Paolo Del Giudice offre un ritratto di Pisolini intenso dal volto scavato
ed occhi penetranti. Roberto Fontanella nei suoi dipinti effettua invece
l’analisi del microcosmo naturale attraverso una lente macro che
ci mostra le forme meravigliose, come in Green star, di certi piccoli
semi altrimenti invisibili. Metamorfosi è il titolo della rielaborazione
fotografica di Cristina Gori quale metafora del cambiamento che avviene
nel rapportarsi con “l’altro”, un intreccio tra umano
e vegetale, naturale e artificiale.
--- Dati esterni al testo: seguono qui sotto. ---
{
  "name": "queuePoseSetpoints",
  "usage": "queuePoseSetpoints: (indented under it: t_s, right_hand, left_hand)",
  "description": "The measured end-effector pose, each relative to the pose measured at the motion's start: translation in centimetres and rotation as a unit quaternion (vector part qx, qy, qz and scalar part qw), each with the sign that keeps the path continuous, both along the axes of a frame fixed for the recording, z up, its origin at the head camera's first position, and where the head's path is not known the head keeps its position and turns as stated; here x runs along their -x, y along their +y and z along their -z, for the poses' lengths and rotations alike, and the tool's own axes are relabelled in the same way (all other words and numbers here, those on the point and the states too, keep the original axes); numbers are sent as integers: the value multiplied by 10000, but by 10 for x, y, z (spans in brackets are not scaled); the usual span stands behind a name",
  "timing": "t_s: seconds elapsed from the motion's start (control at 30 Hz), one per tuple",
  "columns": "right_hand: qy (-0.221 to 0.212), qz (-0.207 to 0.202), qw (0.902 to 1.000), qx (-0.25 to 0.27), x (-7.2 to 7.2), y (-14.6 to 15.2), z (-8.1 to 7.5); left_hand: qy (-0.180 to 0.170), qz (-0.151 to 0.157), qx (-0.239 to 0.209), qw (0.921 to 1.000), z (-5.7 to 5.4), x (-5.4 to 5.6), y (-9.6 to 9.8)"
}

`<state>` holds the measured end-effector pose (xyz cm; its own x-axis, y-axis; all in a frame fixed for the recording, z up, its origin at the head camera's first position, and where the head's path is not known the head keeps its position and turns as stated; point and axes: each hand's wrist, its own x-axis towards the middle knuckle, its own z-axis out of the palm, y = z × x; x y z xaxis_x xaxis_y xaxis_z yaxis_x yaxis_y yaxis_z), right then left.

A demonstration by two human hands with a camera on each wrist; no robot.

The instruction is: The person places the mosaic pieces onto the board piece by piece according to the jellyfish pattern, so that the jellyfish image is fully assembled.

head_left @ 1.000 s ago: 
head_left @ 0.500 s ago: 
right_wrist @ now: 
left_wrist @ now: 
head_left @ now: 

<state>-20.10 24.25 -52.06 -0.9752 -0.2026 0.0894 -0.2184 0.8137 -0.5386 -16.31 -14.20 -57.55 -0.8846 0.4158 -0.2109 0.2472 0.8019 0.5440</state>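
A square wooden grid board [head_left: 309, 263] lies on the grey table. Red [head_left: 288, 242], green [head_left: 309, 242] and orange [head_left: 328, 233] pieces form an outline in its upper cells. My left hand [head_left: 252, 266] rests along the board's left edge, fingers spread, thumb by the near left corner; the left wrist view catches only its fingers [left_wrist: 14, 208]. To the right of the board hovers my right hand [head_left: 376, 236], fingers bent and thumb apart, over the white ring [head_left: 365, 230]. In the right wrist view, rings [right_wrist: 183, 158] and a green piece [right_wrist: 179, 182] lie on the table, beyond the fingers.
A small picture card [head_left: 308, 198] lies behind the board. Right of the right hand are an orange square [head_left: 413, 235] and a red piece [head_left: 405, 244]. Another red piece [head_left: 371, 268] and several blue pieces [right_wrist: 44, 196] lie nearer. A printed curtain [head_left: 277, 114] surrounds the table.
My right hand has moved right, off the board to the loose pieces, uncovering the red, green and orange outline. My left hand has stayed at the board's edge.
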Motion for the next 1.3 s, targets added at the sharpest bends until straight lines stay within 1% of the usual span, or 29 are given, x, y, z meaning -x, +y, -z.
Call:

I soggetti di Alessandro Cardinale
sono corpi di uomini o donne e la sua tecnica è tutta manuale:
graffiando il colore precedentemente steso uniformemente su vetro o
su plexiglass arriva a risultati che si avvicinano alla maniera nera
della grafica. Il tema del viaggio come momento di conoscenza di se
stessi e dell’altro è sviluppato da Zhou Zhi Wei e Abdallah
Khaled, il primo con ritratti di genti asiatiche che ha incontrato nel
suo cammino, come nel tenero e toccante disegno di una giovane mamma
della Mongolia con in braccio il suo bambino.